I’ve come to see through many years of promising and failing that making the promises is valuable in itself, regardless of whether or how faithfully I end up following through. To be sure, managing to stick to eating well or exercising or getting to daily mass is a better outcome than simply setting the goal and proceeding to fall off the wagon.
But perhaps many of us let our goals drift by the wayside because we enforce them by treating ourselves too strictly. When, in an inevitable moment of weakness, we hit the snooze button or eat a cookie or forget to pray, we shrug, brush off the sinking feeling of guilt, and let ourselves slide back into life as usual, before we asked too much ourselves.
Perhaps the key to a successful New Year’s resolution is to ask of ourselves the right things and to do so recognizing that we aren’t aiming for perfection. The purpose of a well-crafted resolution — whether you begin working towards it on January 1 or December 1 — isn’t to succeed perfectly; it is to give ourselves a reason to try.

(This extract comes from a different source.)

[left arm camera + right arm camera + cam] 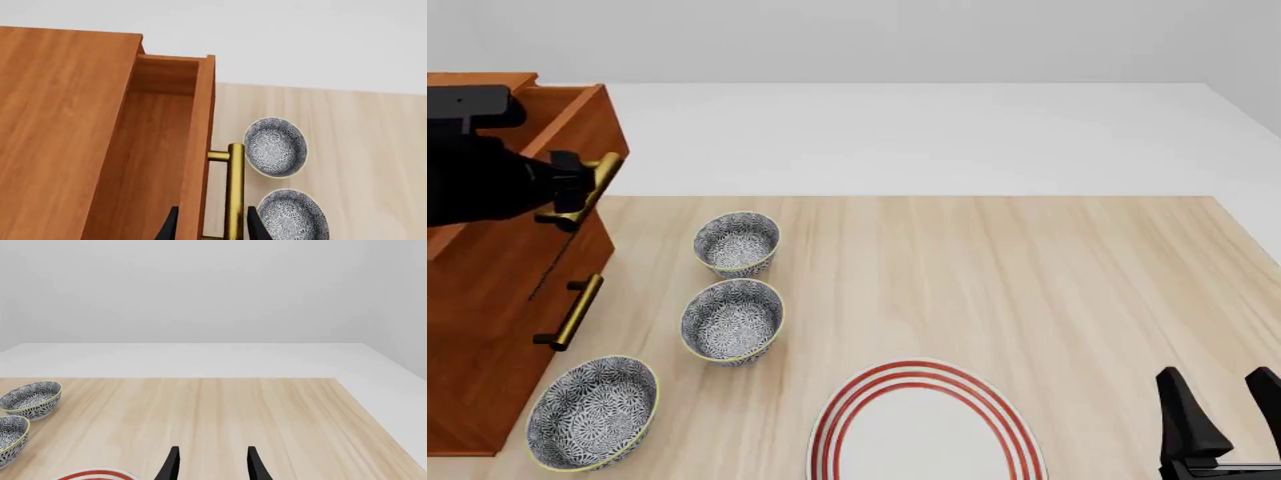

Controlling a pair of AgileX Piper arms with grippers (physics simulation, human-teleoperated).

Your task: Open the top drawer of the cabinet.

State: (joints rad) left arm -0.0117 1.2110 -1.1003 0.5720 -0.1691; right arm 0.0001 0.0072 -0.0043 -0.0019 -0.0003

Though I remain an avid fan of setting resolutions just before the beginning of a new year, I’ve begun doing so with a mind toward actually working on my projects more than I brainstorm about them, setting goals that account for the fact of 24-hour days, giving myself grace when I miss a day or six.
I write this essay well into January, knowing full well that readers who haven’t already rejected the idea of resolutions entirely will shrug to themselves and maybe roll their eyes. “The month is already well underway,” you might be saying. “Maybe I’ll consider it for 2022. And 2021 is looking about the same as 2020 from where I’m sitting, so why bother?”
Begin again anyway. If you’re allergic to the idea of goal-setting, pick just one big dream and make the steps to get there nice and easy. If you’re used to setting twelve ambitious goals and following through on none of them, pick three and make them just a little bigger than you think you can reach.
The biggest threat to self-improvement is in fact a dual danger, two tendencies that seem opposed but often creep up on us hand in hand: perfectionism and defeatism. They are as much of a threat in the spiritual life as in any other area.
If we are too confident in our own ability to strive after virtue, if we believe perfection lies within our grasp, we will be prone to pride if we succeed, forgetting that all is grace. Worse still, if we fail or seem to make no progress, we become discouraged and give up entirely.
Instead, armed with our promises, let us give ourselves room to fail, knowing that it is worse not to try at all and that, when we fall, we need not stay down long.